Once all the distances are assigned, the tree comparison program progressively selects the lowest distance between a pair of pruned trees until all the pruned trees are matched. The selection is based in first instance by the lowest distance value, but when one pruned tree is matched to different pruned trees with the same distance, the RF value and the size of the two pruned trees are taken into account so that the RF is as small as possible and the size of the pruned trees is as large as possible. Once a pruned tree is chosen, it can not be used in any other pairing. Unmatched pruned trees will be accounted for in the final distance calculation.

TreeKO uses the chosen pairs of pruned trees and calculates the strict distance using the following equation:

D = distance between pruned trees

SLA = Number of leaves in pruned tree A

SLB = Number of leaves in pruned tree B

Strict distance = (((ƩD*SLA) / ƩSLA) + ((ƩD*SLB) / ƩSLB))/2

Unmatched pruned trees are added only to the appropriate term assuming their individual distance is 1.

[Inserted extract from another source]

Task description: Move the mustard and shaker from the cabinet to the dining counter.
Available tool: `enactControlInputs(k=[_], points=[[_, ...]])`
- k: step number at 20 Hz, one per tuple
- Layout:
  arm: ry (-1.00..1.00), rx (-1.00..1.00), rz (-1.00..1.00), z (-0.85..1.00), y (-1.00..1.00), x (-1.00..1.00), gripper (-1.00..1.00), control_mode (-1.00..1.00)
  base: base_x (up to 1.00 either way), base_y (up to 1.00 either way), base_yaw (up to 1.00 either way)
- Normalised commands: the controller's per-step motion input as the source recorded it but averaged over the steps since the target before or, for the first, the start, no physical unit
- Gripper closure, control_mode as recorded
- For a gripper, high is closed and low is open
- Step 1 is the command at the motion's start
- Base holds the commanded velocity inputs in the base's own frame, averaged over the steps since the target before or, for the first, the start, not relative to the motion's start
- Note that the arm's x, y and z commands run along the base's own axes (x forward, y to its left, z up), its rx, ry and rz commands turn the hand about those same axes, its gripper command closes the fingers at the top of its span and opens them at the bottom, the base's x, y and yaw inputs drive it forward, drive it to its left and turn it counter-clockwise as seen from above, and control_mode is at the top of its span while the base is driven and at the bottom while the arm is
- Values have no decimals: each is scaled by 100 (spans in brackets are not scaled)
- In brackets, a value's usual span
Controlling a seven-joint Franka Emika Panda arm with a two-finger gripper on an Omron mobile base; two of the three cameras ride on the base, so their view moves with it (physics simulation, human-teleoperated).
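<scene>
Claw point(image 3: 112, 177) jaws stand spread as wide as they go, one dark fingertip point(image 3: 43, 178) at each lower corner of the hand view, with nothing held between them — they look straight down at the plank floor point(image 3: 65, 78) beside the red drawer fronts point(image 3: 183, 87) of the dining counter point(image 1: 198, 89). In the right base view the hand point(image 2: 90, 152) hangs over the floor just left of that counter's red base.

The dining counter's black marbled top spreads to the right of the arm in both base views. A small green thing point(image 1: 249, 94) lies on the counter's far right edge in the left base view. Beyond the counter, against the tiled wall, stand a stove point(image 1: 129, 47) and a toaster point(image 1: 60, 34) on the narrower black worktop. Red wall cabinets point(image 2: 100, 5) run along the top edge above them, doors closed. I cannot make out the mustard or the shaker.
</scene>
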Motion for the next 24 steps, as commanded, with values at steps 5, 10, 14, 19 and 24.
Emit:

The comparison between trees with duplication events and with different species content may cause the strict distance between them to be misleading for some purposes. For example, in a situation in which we compare two trees with different sizes, even if both trees have the same topology for the species they share, the strict distance would not be 0 due to the difference in species content. Following the same example, if one of the trees has a duplication, the duplication itself would influence the strict distance even if the topologies after the duplication event had followed exactly the same evolution. Therefore, we may want to look for congruent trees instead of identical ones. Two congruent trees are those from which you can infer the same evolutionary history for the species forming it in terms of speciation events. The speciation distance calculates the distance between two trees without taking into account duplication and loss events. A speciation distance of 0 means that both trees share the same speciation history for the species they have in common.

The algorithm will match the best pairs of pruned trees without taking into account if a pruned tree is used in more than one pairing. In this case the distance between a pair of pruned trees will be represented by the ratio: **RF / RFmax**. The best pruned tree will be primarily chosen by this ratio. For pairs with the same ratio, a low RF and large pruned tree size will be favored. The final speciation distance will be calculated in the same way as the strict distance (see above for details).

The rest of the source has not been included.